* Assignment:
What number of lines in the data below contain the string "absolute"? Answer with that number alone.
*** Block opens ***
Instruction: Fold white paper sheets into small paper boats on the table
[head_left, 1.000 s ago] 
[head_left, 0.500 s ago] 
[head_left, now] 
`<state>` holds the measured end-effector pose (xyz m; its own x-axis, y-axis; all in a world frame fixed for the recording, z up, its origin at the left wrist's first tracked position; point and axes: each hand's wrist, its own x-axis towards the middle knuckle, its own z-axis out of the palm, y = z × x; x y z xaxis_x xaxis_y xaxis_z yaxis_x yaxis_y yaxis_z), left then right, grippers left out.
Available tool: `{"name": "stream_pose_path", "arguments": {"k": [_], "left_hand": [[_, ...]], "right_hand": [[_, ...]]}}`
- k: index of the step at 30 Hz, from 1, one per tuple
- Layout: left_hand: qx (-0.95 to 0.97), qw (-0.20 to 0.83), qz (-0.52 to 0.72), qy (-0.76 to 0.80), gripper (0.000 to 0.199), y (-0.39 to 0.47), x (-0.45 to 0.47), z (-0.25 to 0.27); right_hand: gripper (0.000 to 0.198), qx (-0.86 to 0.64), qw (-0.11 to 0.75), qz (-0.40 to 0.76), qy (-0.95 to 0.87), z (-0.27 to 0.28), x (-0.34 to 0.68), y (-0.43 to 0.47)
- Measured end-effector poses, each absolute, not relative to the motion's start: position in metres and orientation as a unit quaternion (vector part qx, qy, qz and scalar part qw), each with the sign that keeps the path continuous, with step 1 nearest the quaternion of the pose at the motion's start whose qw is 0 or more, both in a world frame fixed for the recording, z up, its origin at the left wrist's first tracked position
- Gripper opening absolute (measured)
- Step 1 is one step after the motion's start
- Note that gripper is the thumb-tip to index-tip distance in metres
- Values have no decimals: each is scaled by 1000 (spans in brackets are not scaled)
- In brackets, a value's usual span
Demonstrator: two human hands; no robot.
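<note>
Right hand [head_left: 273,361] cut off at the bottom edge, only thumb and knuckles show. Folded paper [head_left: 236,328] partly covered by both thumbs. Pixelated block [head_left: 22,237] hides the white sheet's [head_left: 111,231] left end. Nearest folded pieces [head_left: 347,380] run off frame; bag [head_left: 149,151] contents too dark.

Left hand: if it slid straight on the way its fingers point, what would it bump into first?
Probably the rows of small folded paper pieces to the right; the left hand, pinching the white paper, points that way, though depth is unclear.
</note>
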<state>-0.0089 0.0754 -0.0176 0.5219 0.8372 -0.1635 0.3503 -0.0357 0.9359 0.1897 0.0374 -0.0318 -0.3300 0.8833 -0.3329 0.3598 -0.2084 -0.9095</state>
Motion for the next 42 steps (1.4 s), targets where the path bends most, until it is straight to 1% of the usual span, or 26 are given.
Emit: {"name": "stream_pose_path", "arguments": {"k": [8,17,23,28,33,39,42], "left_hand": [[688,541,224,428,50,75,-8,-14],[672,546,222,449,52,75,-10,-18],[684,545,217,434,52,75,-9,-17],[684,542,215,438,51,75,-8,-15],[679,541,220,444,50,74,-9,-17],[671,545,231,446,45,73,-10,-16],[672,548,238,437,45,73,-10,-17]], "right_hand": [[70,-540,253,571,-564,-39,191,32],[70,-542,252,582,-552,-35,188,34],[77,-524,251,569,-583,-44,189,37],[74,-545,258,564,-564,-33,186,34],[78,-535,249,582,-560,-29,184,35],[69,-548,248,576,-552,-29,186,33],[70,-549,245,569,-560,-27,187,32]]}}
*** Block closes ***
* Task answer:
2